If you look at a lot of these fusion-related or rearrangement-type tumors, whether they be ALK, ROS1, or NTRK1, 2, or 3. We’ve seen some dramatic responses with these tumors. Chemotherapies don’t work. In sarcomas, in general, it’s a rule of thumb that you cannot predict how a patient will respond to any of the drugs based on how they responded to other drugs before. I’ve had many patients who blew right through doxorubicin and responded dramatically to gemcitabine/docetaxel. I’ve had many patients who responded to no chemotherapy, and then their tumors evaporated with pazopanib. That’s why almost everyone gets everything.

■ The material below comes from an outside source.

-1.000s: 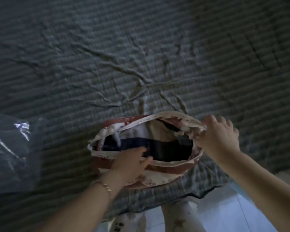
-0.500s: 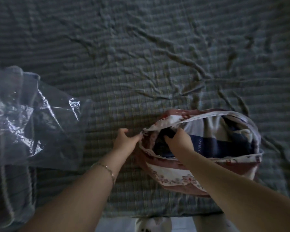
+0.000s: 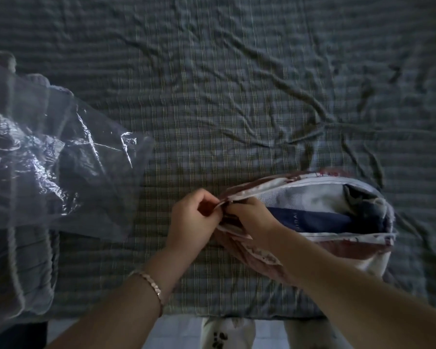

William D. Tap, MD: Clearly, though, there are diseases with an understanding of the molecular abnormality.

Victor M. Villalobos, MD, PhD: Absolutely.

William D. Tap, MD: Inflammatory myofibroblastic tumors, ALK inhibitors, DFSP (dermatofibrosarcoma protuberans) with PDGFR (platelet-derived growth factor receptor) beta.

Victor M. Villalobos, MD, PhD: GIST.

William D. Tap, MD: Definitely GIST with KIT, which we’re not talking about too much. Even diseases like PEComa with TSC (tuberous sclerosis complex) abnormalities, liposarcomas, MDM2 or CDK4 amplification, and intimal sarcomas. Are there any others that you can think of?

Jonathan C. Trent, MD, PhD: PVNS (pigmented villonodular synovitis).

William D. Tap, MD: PVNS or tenosynovial giant cell tumors that rely heavily on CSF1R, and there are CSF1R inhibitors.

Jonathan C. Trent, MD, PhD: Giant cell tumor of bone with RANK ligand, which responds 80% to 85% of the time to a RANK ligand inhibitor like denosumab.

William D. Tap, MD: Even if we don’t have definitive treatments yet, there’s a lot of interest in the molecular subsets of these diseases. It’s one of the things that we very much look for, such as chondrosarcoma potentially with IDH mutations.

Victor M. Villalobos, MD, PhD: Angiosarcomas with VEGF inhibitors.

Victor M. Villalobos, MD, PhD: And endoglin inhibitors as well. There are a lot of things in development right now that look very promising, and I think we need to continue with that.

Richard F. Riedel, MD: It really speaks to the continued process of understanding the underlying biology: not for sarcoma as a whole, because there is no whole. It’s 100 different diseases. We’re really delving into the weeds and understanding individual histology for the individual patient: What is the driver for that particular disease? We’re moving in that direction.